Records provided below:

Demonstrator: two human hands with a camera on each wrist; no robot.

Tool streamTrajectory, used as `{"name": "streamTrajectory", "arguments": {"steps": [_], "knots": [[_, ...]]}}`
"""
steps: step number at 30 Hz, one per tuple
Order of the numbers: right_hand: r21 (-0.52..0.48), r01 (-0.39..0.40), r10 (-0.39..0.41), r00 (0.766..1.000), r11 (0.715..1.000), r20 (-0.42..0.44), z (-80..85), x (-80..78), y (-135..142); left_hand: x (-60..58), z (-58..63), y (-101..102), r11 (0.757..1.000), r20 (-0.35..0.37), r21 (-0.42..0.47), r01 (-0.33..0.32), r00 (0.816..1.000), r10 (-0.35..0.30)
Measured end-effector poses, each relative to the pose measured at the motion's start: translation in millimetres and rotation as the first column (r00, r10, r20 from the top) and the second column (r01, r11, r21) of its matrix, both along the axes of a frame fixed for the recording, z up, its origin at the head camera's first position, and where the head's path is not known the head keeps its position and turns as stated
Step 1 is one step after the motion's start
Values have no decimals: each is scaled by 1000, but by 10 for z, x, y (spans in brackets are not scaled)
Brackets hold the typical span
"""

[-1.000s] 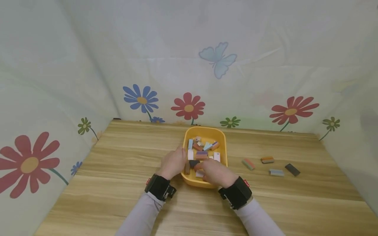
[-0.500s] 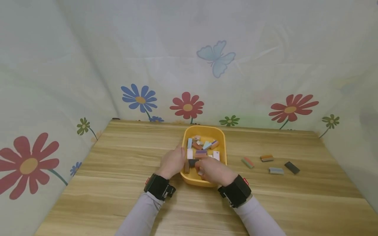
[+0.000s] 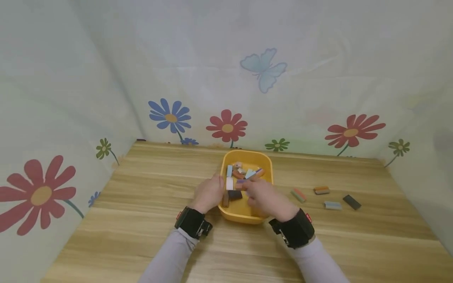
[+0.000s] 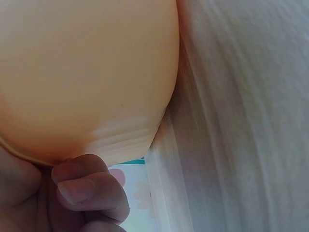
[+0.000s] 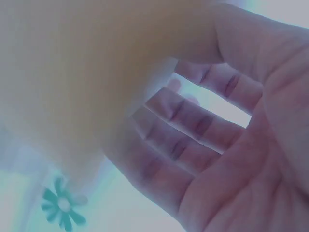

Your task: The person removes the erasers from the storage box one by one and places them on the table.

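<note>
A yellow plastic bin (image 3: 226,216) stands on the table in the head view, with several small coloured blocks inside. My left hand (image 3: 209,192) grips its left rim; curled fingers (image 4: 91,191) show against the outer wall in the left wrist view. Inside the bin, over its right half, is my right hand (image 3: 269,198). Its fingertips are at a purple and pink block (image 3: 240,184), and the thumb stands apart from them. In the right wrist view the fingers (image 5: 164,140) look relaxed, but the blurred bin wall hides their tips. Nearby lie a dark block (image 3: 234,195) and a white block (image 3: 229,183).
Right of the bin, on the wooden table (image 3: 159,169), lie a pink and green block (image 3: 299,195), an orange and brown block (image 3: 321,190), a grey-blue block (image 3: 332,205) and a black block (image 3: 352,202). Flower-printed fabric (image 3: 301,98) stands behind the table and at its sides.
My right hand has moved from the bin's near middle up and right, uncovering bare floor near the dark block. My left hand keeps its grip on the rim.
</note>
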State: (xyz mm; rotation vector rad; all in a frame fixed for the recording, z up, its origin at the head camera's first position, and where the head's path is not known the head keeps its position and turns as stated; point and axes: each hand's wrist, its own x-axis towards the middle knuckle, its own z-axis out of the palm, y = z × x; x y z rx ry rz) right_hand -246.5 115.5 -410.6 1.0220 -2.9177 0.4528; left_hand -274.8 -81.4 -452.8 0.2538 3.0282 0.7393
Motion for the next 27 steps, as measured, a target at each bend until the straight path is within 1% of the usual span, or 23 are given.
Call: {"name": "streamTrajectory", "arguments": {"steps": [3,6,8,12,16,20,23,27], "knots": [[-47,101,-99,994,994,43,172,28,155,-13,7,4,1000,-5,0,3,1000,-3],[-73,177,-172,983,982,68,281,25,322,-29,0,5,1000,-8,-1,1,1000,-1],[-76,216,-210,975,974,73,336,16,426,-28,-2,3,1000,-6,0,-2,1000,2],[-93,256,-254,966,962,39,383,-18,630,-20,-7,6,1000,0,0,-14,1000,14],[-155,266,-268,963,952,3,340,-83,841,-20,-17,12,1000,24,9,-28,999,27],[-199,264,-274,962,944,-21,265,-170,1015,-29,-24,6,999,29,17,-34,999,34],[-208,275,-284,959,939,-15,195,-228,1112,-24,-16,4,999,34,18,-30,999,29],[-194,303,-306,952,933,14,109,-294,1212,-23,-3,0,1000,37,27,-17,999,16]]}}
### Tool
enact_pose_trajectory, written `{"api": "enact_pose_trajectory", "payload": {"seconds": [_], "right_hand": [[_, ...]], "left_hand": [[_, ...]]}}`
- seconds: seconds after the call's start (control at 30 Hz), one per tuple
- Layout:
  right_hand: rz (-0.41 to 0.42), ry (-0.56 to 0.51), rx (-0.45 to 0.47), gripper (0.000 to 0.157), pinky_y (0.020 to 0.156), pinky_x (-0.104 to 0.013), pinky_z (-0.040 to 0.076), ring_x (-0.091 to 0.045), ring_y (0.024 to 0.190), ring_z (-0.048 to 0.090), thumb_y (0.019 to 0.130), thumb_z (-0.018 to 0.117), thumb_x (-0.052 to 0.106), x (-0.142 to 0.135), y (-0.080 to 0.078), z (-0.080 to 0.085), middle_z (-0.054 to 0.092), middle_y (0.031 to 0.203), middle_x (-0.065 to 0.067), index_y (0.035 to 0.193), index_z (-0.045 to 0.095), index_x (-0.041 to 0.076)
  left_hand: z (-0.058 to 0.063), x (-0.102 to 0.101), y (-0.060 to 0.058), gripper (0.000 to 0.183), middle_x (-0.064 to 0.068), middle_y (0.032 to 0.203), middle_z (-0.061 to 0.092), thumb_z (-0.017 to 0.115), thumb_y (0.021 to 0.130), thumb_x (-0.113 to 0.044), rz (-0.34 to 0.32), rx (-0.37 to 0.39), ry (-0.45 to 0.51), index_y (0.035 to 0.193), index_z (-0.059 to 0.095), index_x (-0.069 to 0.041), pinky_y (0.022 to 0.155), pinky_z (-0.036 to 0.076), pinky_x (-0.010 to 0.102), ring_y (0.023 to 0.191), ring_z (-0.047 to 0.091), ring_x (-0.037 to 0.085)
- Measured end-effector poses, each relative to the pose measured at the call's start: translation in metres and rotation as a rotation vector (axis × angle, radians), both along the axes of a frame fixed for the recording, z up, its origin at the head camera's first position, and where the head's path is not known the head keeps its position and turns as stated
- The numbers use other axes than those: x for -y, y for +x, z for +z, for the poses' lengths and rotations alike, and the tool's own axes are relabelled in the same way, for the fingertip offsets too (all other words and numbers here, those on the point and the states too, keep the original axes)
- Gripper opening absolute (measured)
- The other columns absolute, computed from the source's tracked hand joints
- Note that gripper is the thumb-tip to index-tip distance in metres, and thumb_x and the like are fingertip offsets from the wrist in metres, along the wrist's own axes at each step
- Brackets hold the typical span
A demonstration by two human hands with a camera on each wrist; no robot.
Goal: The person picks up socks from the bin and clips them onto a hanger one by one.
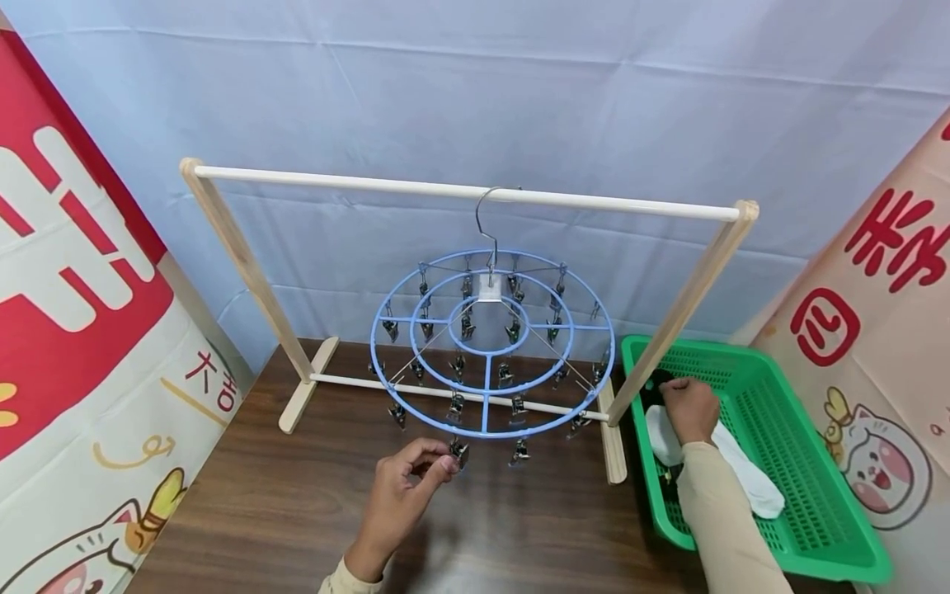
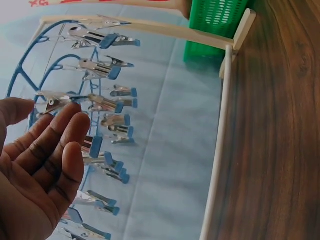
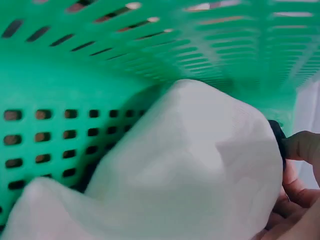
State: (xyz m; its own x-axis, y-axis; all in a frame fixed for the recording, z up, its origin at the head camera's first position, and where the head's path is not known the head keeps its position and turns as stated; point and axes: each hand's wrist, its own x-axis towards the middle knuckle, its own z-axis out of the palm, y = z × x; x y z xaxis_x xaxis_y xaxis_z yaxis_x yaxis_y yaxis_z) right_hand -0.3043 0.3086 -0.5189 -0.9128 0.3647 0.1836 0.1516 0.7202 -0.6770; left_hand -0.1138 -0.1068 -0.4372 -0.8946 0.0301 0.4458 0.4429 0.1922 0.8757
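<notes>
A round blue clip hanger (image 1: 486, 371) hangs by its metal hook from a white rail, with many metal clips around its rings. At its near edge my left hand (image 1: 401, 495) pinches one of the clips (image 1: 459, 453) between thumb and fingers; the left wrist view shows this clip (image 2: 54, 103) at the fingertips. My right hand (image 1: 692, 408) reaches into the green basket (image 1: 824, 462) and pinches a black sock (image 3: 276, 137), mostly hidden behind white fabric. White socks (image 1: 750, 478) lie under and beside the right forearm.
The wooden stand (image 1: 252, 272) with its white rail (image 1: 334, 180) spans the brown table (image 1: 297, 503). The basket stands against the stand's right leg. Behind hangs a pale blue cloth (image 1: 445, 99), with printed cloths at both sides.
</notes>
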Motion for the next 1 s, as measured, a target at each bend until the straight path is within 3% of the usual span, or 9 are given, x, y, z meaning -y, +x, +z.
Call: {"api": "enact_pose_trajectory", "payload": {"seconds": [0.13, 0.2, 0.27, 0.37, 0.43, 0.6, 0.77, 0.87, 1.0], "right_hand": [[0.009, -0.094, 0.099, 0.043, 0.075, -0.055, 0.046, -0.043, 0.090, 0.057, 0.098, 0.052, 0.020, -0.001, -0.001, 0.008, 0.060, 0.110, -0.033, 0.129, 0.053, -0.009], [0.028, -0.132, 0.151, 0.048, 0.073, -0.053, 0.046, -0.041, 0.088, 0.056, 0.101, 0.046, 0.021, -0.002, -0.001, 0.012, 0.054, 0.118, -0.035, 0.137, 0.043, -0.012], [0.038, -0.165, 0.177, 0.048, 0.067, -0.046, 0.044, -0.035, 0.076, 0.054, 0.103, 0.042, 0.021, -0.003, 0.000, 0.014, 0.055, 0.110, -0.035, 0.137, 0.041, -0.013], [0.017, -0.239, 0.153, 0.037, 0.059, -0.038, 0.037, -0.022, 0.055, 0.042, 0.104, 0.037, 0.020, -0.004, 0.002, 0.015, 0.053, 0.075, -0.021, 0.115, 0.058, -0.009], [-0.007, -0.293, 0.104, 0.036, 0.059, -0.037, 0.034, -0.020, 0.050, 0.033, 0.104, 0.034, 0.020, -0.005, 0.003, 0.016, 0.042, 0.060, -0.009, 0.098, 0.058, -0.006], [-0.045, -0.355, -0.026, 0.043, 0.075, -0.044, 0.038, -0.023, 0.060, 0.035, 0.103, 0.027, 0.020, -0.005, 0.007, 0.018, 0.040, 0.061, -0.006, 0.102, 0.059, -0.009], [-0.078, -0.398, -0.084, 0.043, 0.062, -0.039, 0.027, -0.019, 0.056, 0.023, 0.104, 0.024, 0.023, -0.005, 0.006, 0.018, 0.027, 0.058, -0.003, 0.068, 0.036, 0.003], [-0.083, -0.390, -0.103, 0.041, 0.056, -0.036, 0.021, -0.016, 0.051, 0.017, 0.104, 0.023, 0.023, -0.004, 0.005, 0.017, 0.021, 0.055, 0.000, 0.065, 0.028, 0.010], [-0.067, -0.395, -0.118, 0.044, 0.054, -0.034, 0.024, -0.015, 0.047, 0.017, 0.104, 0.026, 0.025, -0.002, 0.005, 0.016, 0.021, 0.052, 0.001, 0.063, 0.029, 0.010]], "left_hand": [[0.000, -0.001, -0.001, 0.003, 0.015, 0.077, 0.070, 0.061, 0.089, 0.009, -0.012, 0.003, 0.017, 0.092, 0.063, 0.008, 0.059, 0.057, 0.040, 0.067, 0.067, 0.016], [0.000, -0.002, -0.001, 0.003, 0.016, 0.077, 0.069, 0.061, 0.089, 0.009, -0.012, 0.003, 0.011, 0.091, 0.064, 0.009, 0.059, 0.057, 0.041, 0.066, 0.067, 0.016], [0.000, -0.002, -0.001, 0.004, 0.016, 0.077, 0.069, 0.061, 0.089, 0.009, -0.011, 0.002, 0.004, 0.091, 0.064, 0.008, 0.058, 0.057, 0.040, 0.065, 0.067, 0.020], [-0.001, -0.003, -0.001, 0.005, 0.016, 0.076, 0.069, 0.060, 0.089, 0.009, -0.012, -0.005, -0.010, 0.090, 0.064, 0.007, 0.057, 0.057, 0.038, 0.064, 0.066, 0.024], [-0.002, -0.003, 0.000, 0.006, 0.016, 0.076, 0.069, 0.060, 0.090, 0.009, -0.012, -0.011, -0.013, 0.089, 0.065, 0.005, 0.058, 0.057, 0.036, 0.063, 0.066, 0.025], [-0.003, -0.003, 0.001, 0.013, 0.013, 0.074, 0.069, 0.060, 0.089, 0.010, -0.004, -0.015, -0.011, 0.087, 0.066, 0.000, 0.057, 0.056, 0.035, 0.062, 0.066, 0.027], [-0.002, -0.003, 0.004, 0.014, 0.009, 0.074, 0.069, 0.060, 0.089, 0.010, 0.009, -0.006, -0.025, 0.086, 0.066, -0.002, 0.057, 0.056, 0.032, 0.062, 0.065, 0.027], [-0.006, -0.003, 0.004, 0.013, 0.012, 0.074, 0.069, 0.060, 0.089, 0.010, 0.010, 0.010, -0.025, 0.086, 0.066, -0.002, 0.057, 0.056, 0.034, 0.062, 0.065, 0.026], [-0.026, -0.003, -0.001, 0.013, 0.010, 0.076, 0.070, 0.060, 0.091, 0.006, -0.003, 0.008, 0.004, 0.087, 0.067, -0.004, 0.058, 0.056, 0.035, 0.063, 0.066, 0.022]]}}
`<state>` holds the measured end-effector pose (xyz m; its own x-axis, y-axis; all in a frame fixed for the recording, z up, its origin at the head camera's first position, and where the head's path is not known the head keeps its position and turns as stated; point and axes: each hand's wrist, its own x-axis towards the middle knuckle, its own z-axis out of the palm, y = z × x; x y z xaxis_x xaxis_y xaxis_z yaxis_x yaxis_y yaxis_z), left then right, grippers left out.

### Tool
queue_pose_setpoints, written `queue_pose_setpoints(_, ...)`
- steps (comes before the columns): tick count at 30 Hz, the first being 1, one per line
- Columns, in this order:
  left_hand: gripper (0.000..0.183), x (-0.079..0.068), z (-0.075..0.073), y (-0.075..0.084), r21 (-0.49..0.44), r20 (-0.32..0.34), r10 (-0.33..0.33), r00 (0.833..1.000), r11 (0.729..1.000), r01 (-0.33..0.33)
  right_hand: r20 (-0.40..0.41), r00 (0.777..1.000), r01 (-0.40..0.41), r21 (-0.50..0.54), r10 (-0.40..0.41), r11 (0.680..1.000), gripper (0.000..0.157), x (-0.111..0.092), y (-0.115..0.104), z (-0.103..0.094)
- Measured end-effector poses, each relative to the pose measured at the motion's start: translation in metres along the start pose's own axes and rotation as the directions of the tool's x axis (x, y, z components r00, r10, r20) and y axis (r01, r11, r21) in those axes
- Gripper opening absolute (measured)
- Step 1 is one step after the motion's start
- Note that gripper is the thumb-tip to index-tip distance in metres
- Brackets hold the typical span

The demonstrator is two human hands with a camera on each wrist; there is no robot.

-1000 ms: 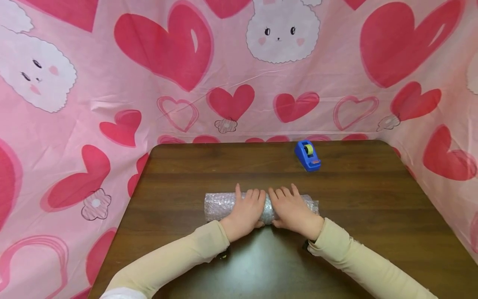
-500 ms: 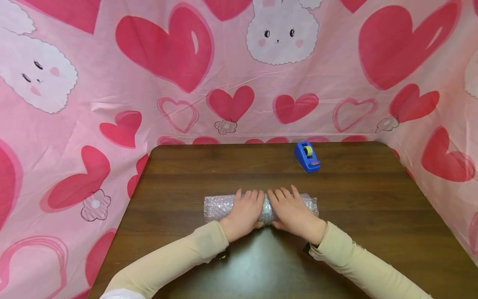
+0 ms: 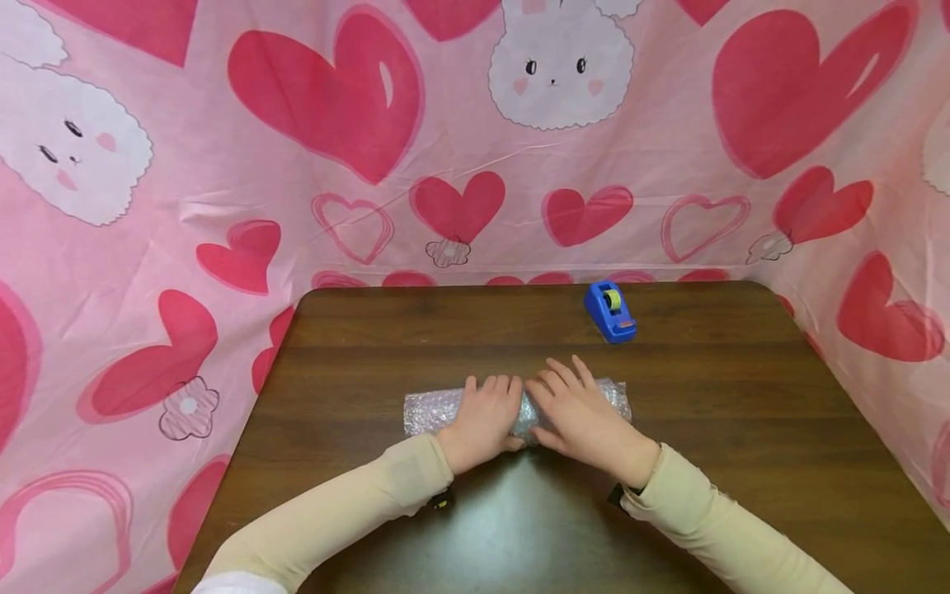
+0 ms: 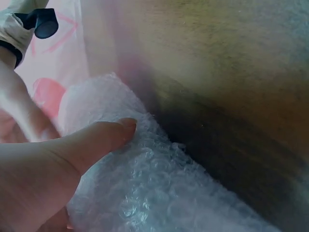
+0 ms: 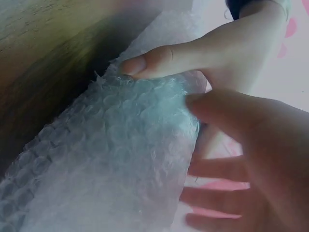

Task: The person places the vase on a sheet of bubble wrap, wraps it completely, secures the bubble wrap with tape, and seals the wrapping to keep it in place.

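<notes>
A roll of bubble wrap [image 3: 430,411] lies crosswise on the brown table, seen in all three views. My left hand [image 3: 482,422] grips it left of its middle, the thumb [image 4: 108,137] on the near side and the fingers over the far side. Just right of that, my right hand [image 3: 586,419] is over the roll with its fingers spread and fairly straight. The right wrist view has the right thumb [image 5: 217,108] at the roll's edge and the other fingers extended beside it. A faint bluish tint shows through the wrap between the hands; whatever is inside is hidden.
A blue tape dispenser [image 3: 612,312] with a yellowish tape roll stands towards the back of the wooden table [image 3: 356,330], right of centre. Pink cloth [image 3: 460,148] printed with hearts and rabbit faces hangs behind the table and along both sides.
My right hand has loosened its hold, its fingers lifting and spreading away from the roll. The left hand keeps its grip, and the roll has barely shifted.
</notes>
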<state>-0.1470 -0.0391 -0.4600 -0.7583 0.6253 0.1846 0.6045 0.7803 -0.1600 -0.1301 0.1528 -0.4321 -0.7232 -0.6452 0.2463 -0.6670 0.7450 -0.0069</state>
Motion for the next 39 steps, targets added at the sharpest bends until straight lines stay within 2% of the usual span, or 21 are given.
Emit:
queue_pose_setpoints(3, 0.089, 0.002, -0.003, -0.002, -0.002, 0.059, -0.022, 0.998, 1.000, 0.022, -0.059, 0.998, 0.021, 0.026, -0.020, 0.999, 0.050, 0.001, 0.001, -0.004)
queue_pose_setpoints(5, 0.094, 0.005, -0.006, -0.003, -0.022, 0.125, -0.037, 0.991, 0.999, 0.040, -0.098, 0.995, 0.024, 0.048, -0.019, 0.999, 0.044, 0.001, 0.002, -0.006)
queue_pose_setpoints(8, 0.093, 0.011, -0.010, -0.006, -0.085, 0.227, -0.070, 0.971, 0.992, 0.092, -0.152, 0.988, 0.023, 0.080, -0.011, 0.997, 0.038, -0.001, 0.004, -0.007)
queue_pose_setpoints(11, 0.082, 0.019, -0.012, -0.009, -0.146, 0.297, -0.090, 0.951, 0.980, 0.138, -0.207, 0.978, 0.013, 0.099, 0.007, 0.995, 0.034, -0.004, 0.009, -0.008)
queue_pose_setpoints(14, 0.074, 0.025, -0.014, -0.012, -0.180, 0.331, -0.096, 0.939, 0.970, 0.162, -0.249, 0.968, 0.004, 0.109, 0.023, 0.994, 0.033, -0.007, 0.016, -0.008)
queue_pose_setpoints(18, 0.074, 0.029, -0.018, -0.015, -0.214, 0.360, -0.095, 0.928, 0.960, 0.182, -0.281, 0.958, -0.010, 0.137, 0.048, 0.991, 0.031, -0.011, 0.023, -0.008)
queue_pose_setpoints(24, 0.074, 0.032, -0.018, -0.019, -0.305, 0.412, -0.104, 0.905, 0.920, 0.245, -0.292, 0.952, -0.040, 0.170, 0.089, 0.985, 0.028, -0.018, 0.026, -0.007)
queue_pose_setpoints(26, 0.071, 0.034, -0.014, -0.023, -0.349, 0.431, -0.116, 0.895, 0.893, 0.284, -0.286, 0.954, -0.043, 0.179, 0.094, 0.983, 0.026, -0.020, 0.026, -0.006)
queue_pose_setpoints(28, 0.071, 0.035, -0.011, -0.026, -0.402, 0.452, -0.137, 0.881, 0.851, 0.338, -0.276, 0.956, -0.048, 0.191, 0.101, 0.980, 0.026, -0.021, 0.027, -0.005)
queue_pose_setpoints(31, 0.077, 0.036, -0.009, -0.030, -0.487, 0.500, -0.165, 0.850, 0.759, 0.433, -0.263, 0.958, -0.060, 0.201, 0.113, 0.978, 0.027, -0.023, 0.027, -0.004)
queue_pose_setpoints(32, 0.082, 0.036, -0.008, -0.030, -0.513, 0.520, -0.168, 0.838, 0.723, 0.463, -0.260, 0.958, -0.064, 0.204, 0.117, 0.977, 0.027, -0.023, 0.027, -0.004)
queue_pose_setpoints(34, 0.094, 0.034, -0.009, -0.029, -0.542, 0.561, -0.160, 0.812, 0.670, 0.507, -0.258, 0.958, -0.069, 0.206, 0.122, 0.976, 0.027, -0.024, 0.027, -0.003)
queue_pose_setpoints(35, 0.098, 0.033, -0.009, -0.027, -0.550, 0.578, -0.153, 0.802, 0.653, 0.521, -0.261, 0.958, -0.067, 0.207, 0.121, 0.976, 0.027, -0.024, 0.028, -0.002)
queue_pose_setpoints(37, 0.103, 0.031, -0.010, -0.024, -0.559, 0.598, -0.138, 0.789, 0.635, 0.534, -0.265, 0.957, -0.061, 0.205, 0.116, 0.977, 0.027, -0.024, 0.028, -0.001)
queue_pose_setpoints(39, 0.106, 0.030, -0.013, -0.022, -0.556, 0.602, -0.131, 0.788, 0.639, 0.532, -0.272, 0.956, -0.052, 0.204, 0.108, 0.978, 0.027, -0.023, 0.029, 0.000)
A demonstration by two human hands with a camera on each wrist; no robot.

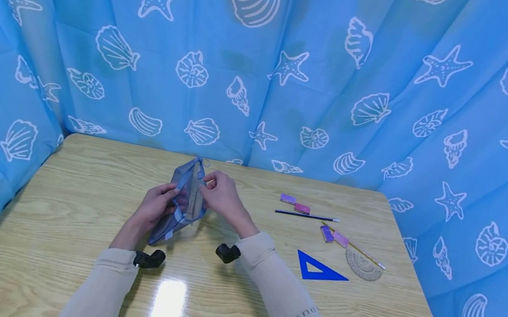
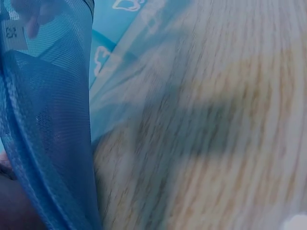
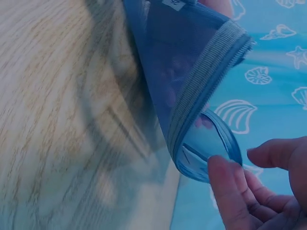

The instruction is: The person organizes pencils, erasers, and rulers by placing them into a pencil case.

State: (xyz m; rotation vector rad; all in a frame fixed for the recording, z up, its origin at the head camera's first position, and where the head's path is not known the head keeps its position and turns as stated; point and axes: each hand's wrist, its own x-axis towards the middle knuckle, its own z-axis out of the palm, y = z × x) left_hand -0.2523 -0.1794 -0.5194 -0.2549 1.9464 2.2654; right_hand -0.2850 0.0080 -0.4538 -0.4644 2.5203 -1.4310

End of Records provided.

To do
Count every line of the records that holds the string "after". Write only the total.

Final answer
3